▶ Collected data
---

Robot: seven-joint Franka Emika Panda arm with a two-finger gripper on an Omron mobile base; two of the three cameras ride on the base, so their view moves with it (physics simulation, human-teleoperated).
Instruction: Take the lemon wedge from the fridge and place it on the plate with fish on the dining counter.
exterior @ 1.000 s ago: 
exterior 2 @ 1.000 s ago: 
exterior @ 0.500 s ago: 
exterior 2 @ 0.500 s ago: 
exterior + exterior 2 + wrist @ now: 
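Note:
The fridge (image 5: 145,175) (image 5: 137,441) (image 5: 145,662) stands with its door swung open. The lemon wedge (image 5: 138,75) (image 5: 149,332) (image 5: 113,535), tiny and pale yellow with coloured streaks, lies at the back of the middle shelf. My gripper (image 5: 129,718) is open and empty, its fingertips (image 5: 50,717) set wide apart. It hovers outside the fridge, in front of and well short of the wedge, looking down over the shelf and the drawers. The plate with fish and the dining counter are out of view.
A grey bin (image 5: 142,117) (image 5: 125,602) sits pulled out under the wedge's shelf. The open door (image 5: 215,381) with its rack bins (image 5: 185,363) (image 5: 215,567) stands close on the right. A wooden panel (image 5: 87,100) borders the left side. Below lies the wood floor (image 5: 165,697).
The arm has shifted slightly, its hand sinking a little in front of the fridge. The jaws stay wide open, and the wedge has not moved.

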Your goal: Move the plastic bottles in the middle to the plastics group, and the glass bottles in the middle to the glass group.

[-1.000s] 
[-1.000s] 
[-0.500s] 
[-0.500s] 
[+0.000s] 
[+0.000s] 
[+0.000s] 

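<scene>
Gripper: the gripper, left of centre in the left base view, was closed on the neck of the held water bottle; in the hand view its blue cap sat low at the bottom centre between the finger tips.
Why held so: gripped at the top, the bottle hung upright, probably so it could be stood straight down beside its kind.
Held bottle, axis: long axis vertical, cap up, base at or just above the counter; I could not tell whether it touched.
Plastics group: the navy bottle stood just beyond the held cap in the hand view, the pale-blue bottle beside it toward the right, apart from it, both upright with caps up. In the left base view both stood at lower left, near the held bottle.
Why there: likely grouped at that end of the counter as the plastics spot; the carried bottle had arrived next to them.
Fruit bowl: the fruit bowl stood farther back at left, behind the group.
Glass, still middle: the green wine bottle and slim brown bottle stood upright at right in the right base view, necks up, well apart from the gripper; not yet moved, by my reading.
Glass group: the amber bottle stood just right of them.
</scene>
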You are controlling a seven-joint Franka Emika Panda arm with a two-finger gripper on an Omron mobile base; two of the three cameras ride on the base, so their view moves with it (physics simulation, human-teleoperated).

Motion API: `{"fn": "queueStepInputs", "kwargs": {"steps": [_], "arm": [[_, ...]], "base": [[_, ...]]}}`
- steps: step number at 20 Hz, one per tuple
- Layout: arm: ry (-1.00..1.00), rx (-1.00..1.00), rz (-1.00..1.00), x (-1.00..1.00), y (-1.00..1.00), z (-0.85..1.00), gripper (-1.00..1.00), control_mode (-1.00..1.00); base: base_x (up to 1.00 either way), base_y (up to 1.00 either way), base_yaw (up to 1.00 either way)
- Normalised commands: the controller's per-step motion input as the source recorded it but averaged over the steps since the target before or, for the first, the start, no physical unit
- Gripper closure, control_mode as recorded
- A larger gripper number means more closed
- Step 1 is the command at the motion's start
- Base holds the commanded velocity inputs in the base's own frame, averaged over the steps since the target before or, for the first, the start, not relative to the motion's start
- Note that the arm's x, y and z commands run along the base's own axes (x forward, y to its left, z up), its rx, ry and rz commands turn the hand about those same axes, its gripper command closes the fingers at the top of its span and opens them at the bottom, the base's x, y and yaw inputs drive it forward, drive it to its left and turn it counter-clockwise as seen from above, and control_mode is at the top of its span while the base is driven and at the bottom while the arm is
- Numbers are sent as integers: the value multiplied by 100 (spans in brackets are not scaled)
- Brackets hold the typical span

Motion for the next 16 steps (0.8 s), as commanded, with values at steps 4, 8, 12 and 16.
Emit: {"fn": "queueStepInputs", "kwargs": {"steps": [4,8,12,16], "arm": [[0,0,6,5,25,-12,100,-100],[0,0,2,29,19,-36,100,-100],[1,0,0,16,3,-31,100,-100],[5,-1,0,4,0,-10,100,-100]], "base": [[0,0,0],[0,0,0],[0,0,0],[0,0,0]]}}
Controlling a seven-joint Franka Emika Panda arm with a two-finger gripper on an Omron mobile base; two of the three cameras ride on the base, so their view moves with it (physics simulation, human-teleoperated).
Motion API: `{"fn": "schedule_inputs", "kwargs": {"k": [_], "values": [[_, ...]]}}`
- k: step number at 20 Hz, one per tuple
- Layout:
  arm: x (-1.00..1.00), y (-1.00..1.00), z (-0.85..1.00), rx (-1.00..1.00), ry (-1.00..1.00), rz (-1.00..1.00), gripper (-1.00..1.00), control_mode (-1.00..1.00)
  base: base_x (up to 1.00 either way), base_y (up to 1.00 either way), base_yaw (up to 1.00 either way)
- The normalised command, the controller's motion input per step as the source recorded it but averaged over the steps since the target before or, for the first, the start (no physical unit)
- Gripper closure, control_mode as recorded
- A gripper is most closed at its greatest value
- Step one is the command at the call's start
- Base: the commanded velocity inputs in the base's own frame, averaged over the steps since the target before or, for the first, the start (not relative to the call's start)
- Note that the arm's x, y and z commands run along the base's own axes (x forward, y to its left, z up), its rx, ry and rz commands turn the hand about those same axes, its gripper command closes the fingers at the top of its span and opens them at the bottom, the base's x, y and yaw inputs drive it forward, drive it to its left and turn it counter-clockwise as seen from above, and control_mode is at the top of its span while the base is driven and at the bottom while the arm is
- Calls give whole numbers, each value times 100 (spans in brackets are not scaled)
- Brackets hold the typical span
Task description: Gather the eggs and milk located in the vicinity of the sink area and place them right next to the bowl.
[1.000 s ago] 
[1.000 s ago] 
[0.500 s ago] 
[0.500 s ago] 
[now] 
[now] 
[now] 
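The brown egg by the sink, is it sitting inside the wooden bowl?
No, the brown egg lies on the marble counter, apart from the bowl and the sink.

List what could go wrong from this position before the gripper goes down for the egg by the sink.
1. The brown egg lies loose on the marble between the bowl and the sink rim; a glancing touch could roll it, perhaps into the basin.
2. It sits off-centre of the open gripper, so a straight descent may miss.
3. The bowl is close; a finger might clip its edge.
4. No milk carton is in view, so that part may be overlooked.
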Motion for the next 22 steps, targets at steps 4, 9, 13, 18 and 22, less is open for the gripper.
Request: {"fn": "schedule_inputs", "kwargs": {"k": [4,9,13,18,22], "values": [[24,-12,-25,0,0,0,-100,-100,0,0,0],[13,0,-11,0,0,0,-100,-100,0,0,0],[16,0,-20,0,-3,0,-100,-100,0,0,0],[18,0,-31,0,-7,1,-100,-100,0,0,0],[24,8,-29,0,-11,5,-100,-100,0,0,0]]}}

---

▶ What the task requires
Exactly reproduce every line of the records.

▶ Solution to this task
Robot: seven-joint Franka Emika Panda arm with a two-finger gripper on an Omron mobile base; two of the three cameras ride on the base, so their view moves with it (physics simulation, human-teleoperated).
Instruction: Take the lemon wedge from the fridge and place it on the plate with fish on the dining counter.
exterior @ 1.000 s ago: 
exterior 2 @ 1.000 s ago: 
exterior @ 0.500 s ago: 
exterior 2 @ 0.500 s ago: 
exterior + exterior 2 + wrist @ now: 
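Note:
The fridge (image 5: 145,175) (image 5: 137,441) (image 5: 145,662) stands with its door swung open. The lemon wedge (image 5: 138,75) (image 5: 149,332) (image 5: 113,535), tiny and pale yellow with coloured streaks, lies at the back of the middle shelf. My gripper (image 5: 129,718) is open and empty, its fingertips (image 5: 50,717) set wide apart. It hovers outside the fridge, in front of and well short of the wedge, looking down over the shelf and the drawers. The plate with fish and the dining counter are out of view.
A grey bin (image 5: 142,117) (image 5: 125,602) sits pulled out under the wedge's shelf. The open door (image 5: 215,381) with its rack bins (image 5: 185,363) (image 5: 215,567) stands close on the right. A wooden panel (image 5: 87,100) borders the left side. Below lies the wood floor (image 5: 165,697).
The arm has shifted slightly, its hand sinking a little in front of the fridge. The jaws stay wide open, and the wedge has not moved.
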
Your goal: Move the plastic bottles in the middle to the plastics group, and the glass bottles in the middle to the glass group.

[-1.000s] 
[-1.000s] 
[-0.500s] 
[-0.500s] 
[+0.000s] 
[+0.000s] 
[+0.000s] 

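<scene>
Gripper: the gripper, left of centre in the left base view, was closed on the neck of the held water bottle; in the hand view its blue cap sat low at the bottom centre between the finger tips.
Why held so: gripped at the top, the bottle hung upright, probably so it could be stood straight down beside its kind.
Held bottle, axis: long axis vertical, cap up, base at or just above the counter; I could not tell whether it touched.
Plastics group: the navy bottle stood just beyond the held cap in the hand view, the pale-blue bottle beside it toward the right, apart from it, both upright with caps up. In the left base view both stood at lower left, near the held bottle.
Why there: likely grouped at that end of the counter as the plastics spot; the carried bottle had arrived next to them.
Fruit bowl: the fruit bowl stood farther back at left, behind the group.
Glass, still middle: the green wine bottle and slim brown bottle stood upright at right in the right base view, necks up, well apart from the gripper; not yet moved, by my reading.
Glass group: the amber bottle stood just right of them.
</scene>
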You are controlling a seven-joint Franka Emika Panda arm with a two-finger gripper on an Omron mobile base; two of the three cameras ride on the base, so their view moves with it (physics simulation, human-teleoperated).

Motion API: `{"fn": "queueStepInputs", "kwargs": {"steps": [_], "arm": [[_, ...]], "base": [[_, ...]]}}`
- steps: step number at 20 Hz, one per tuple
- Layout: arm: ry (-1.00..1.00), rx (-1.00..1.00), rz (-1.00..1.00), x (-1.00..1.00), y (-1.00..1.00), z (-0.85..1.00), gripper (-1.00..1.00), control_mode (-1.00..1.00); base: base_x (up to 1.00 either way), base_y (up to 1.00 either way), base_yaw (up to 1.00 either way)
- Normalised commands: the controller's per-step motion input as the source recorded it but averaged over the steps since the target before or, for the first, the start, no physical unit
- Gripper closure, control_mode as recorded
- A larger gripper number means more closed
- Step 1 is the command at the motion's start
- Base holds the commanded velocity inputs in the base's own frame, averaged over the steps since the target before or, for the first, the start, not relative to the motion's start
- Note that the arm's x, y and z commands run along the base's own axes (x forward, y to its left, z up), its rx, ry and rz commands turn the hand about those same axes, its gripper command closes the fingers at the top of its span and opens them at the bottom, the base's x, y and yaw inputs drive it forward, drive it to its left and turn it counter-clockwise as seen from above, and control_mode is at the top of its span while the base is driven and at the bottom while the arm is
- Numbers are sent as integers: the value multiplied by 100 (spans in brackets are not scaled)
- Brackets hold the typical span

Motion for the next 16 steps (0.8 s), as commanded, with values at steps 4, 8, 12 and 16.
Emit: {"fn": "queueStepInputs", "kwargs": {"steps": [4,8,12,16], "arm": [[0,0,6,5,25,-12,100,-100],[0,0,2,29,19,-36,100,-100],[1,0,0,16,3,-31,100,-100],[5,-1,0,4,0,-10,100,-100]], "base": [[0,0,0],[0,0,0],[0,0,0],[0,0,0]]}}
Controlling a seven-joint Franka Emika Panda arm with a two-finger gripper on an Omron mobile base; two of the three cameras ride on the base, so their view moves with it (physics simulation, human-teleoperated).
Motion API: `{"fn": "schedule_inputs", "kwargs": {"k": [_], "values": [[_, ...]]}}`
- k: step number at 20 Hz, one per tuple
- Layout:
  arm: x (-1.00..1.00), y (-1.00..1.00), z (-0.85..1.00), rx (-1.00..1.00), ry (-1.00..1.00), rz (-1.00..1.00), gripper (-1.00..1.00), control_mode (-1.00..1.00)
  base: base_x (up to 1.00 either way), base_y (up to 1.00 either way), base_yaw (up to 1.00 either way)
- The normalised command, the controller's motion input per step as the source recorded it but averaged over the steps since the target before or, for the first, the start (no physical unit)
- Gripper closure, control_mode as recorded
- A gripper is most closed at its greatest value
- Step one is the command at the call's start
- Base: the commanded velocity inputs in the base's own frame, averaged over the steps since the target before or, for the first, the start (not relative to the call's start)
- Note that the arm's x, y and z commands run along the base's own axes (x forward, y to its left, z up), its rx, ry and rz commands turn the hand about those same axes, its gripper command closes the fingers at the top of its span and opens them at the bottom, the base's x, y and yaw inputs drive it forward, drive it to its left and turn it counter-clockwise as seen from above, and control_mode is at the top of its span while the base is driven and at the bottom while the arm is
- Calls give whole numbers, each value times 100 (spans in brackets are not scaled)
- Brackets hold the typical span
Task description: Gather the eggs and milk located in the vicinity of the sink area and place them right next to the bowl.
[1.000 s ago] 
[1.000 s ago] 
[0.500 s ago] 
[0.500 s ago] 
[now] 
[now] 
[now] 
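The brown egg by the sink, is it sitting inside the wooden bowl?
No, the brown egg lies on the marble counter, apart from the bowl and the sink.

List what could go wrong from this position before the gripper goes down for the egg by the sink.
1. The brown egg lies loose on the marble between the bowl and the sink rim; a glancing touch could roll it, perhaps into the basin.
2. It sits off-centre of the open gripper, so a straight descent may miss.
3. The bowl is close; a finger might clip its edge.
4. No milk carton is in view, so that part may be overlooked.
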Motion for the next 22 steps, targets at steps 4, 9, 13, 18 and 22, less is open for the gripper.
Request: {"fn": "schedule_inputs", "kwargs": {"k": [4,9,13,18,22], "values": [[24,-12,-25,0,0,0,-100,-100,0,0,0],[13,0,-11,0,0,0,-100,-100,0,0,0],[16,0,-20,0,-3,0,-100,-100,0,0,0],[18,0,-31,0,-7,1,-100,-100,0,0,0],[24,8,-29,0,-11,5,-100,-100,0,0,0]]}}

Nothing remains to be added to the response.